Is Usability a Feature?
“Usability is a term used to denote the ease with which people can employ a particular tool or other human-made object in order to achieve a particular goal.” Wikipedia (April 2006)
When working on a website or web application project I often find myself defending usability as something that is a top priority of the project. To me, usability is a given. I believe that usability is what makes the list of features usable, understandable, accessible, and intuitive (needing little or no outside introduction or explanation - help pages or a manual). This is my belief and one that is not often shared.
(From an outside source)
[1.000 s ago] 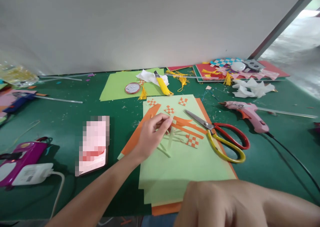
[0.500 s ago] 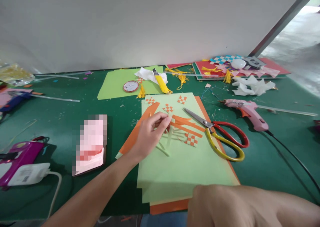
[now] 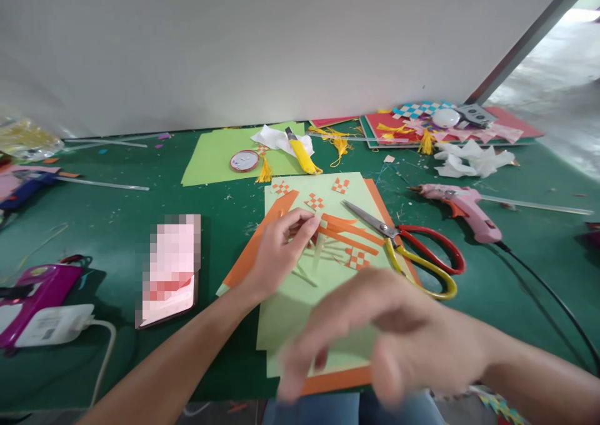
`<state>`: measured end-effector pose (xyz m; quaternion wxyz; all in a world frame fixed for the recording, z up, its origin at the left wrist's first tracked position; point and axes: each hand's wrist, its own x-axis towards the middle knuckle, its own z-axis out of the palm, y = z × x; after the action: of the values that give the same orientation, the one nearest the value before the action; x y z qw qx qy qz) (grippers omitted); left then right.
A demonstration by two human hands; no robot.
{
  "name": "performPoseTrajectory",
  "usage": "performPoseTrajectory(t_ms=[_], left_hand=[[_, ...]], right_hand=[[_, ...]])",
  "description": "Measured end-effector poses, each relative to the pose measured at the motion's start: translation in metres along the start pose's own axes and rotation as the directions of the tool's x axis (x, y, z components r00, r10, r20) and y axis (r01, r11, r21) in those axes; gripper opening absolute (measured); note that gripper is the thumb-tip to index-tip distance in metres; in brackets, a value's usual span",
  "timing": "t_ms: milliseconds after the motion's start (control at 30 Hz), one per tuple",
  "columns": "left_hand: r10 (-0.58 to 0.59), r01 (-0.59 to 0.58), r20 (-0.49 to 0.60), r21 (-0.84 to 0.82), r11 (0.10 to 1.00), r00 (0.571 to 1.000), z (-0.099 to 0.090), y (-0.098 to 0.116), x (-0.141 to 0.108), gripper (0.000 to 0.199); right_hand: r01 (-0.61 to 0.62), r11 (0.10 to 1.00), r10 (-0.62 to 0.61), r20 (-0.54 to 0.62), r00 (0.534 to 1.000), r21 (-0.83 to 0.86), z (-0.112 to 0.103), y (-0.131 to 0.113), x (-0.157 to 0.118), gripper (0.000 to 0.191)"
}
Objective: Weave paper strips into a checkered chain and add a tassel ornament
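Observation:
My left hand (image 3: 287, 244) pinches the end of some orange and pale green paper strips (image 3: 349, 231), which fan out to the right above the pale green sheet (image 3: 276, 331). Fingers apart and blurred, my right hand (image 3: 370, 331) hovers over the near part of that sheet with nothing in it. Small orange-checked woven paper pieces lie about: one woven piece (image 3: 357, 258) just below the strips, several more along the sheet's far edge. Scissors (image 3: 387, 230) with one red and one yellow handle rest at the sheet's right side.
A pink glue gun (image 3: 462, 206) lies to the right, its black cord running off the near side. Left of the sheets is a phone (image 3: 171, 275), with a purple power strip (image 3: 42, 300) beyond it. A yellow utility knife (image 3: 302, 153) and a round lid (image 3: 244, 160) sit farther back.
My right hand has come up and forward from the bottom edge, opening over the near part of the sheet. The left hand keeps its pinch in the same place.

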<state>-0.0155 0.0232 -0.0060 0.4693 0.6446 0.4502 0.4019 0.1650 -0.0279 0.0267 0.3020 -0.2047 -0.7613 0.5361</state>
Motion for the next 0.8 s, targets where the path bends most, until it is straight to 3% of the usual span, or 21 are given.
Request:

When working within a limited or finite budget, usability becomes a bit of a bothersome topic for many. It is not easy to measure and the benefits are not immediately perceptible. Why would someone give up a feature just to improve the usability of the overall application? It also becomes somewhat of a intelligence “test”. This is a paraphrase of a common reaction, “You don’t need to waste time on usability for me, I’ll just figure out how to use it. Instead, put that effort into more features.” Generally, the only time that someone asks for usability, is for a proxy that is perceived not to be so smart like a general audience. As long as usability is perceived as a feature, it will continually be one of the “features” that are first to be cut. However, not creating something with usability in mind, is creating something with the opposite of usability. As far as I know, there is not a term for that so I would like to coin this term as “frustability”. Frustability is often mistaken for other attributes like buggy, complicated, slow, or lack of documentation.
Usability is not a feature, it is an attribute of the whole website or application. If you decide against it to save money, time, or to add features, you are asking for frustability … and frustabililty never quite goes away.

Usability must be recognized as a requirement, must be planned for, must be paid for. Just like all the other types of -ilities. How can you implement usability if you can measure it? How do you know when you’ve got it done? Not putting usability in a requirement spec because you don’t know how to quantify is not a good sign. At that point, usability only exists in your own head. If you want someone to build it, you’ve got to be able to describe it to them, which means you have to be able to quantify it and make it measurable. It is my opinion that until this is done, people will be writing posts like this after every project.
Comment by mckhendry — April 14, 2006 @ 10:10 pm
(cont.) However, when usability is cut out of a project because it is either to hard to implement/measure or because extra features are added instead, this can be attributed to poor prioritization of requirements. Erik Simmons of Intel explained an exercise called the landing zone. Other exercises work just as good. The point is to prioritize requirements correctly, and to identify competing requirements. Not doing this results in frustratability, which has been called by some in the industry as project management malpractice. So again, the key to correcting this is by correctly managing and prioritizing requirements.
Comment by mckhendry — April 14, 2006 @ 10:30 pm
I think you hit it right on the head. What a great comment. Usability is a requirement not a feature.